━━ Exercise data

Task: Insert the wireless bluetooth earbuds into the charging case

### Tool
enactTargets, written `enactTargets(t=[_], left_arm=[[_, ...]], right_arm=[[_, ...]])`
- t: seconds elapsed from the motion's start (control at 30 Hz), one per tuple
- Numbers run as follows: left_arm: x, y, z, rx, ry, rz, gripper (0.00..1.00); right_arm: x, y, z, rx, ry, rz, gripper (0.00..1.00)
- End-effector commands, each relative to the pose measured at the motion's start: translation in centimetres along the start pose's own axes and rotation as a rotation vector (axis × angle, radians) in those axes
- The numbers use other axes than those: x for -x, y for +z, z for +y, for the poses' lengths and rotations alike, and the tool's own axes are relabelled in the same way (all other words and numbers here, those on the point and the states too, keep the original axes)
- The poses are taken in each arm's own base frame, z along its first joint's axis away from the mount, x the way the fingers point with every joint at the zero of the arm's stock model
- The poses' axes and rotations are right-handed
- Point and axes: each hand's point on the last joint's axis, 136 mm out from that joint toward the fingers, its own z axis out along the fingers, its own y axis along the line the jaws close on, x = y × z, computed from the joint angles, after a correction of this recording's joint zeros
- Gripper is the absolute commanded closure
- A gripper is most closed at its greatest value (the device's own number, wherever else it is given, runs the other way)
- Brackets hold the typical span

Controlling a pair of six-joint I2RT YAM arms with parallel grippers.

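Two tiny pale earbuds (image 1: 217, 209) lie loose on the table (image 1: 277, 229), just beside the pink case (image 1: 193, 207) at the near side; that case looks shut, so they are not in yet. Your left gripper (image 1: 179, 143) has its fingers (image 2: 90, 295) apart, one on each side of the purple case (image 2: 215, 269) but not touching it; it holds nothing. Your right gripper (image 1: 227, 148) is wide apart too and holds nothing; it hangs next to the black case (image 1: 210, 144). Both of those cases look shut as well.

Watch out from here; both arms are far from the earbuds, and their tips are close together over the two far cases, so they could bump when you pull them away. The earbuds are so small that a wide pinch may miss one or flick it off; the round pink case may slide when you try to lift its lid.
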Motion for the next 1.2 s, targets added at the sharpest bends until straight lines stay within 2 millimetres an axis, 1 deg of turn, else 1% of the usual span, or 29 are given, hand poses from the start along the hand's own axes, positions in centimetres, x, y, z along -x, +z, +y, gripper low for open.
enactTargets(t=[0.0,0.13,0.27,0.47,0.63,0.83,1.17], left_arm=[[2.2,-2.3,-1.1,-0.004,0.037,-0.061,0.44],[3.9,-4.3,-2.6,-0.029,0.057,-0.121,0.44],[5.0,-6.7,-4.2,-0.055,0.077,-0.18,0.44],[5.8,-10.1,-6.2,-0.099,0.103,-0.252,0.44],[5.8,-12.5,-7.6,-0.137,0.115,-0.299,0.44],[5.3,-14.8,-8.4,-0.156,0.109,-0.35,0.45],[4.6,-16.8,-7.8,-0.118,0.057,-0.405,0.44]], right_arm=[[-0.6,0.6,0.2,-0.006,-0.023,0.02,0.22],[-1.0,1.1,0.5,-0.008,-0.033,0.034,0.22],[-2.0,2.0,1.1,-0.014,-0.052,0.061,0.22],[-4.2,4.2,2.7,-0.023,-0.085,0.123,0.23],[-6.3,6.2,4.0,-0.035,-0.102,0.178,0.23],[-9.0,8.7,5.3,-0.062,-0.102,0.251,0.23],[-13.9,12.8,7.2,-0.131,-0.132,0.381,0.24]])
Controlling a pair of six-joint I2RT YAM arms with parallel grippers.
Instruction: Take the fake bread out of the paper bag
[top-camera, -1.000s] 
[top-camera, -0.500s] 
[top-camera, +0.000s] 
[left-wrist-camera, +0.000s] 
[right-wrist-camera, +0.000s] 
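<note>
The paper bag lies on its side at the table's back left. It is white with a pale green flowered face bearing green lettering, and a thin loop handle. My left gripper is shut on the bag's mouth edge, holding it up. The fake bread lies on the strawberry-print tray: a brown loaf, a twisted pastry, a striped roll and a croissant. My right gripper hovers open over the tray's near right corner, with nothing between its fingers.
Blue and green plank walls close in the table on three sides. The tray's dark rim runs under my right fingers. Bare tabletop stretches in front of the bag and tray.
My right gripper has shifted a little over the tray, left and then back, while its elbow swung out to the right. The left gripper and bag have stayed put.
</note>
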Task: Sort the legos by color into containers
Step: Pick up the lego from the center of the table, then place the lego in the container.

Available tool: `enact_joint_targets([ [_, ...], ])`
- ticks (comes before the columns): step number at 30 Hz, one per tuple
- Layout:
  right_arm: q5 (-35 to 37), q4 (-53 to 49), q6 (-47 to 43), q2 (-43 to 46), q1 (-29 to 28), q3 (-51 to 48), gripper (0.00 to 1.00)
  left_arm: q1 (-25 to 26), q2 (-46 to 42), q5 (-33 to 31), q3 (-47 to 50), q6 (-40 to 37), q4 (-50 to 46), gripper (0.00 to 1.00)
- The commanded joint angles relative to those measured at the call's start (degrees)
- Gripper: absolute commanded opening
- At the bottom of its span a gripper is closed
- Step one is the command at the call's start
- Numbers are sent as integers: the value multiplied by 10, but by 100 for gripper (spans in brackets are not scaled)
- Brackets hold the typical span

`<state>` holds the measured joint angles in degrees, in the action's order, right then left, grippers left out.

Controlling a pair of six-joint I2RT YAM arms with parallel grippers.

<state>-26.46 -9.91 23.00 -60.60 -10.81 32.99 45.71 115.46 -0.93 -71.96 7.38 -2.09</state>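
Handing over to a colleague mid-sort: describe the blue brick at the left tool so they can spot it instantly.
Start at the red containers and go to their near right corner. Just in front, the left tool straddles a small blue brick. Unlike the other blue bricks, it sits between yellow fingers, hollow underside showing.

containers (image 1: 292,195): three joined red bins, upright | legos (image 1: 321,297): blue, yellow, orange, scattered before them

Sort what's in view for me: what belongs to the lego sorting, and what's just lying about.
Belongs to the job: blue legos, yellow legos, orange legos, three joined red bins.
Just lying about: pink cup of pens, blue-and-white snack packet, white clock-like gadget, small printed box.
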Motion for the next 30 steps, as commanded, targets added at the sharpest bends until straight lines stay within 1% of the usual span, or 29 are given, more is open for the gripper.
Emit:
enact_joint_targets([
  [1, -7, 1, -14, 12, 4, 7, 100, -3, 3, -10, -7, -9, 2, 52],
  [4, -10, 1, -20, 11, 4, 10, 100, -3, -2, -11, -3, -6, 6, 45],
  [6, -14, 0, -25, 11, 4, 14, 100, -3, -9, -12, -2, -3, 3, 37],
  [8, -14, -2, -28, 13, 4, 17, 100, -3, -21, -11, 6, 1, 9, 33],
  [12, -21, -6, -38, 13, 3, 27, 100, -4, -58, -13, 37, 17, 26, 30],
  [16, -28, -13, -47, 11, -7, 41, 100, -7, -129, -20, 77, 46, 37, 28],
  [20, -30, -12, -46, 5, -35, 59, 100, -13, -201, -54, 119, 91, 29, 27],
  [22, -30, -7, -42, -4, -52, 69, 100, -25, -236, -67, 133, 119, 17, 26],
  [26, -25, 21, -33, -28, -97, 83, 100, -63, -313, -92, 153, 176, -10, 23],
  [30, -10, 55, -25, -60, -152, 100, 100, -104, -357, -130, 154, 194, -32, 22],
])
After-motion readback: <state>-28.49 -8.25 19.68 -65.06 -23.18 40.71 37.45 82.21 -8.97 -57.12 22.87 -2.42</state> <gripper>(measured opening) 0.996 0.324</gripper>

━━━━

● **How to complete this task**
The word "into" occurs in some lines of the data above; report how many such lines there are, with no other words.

● **Solution to the exercise**
2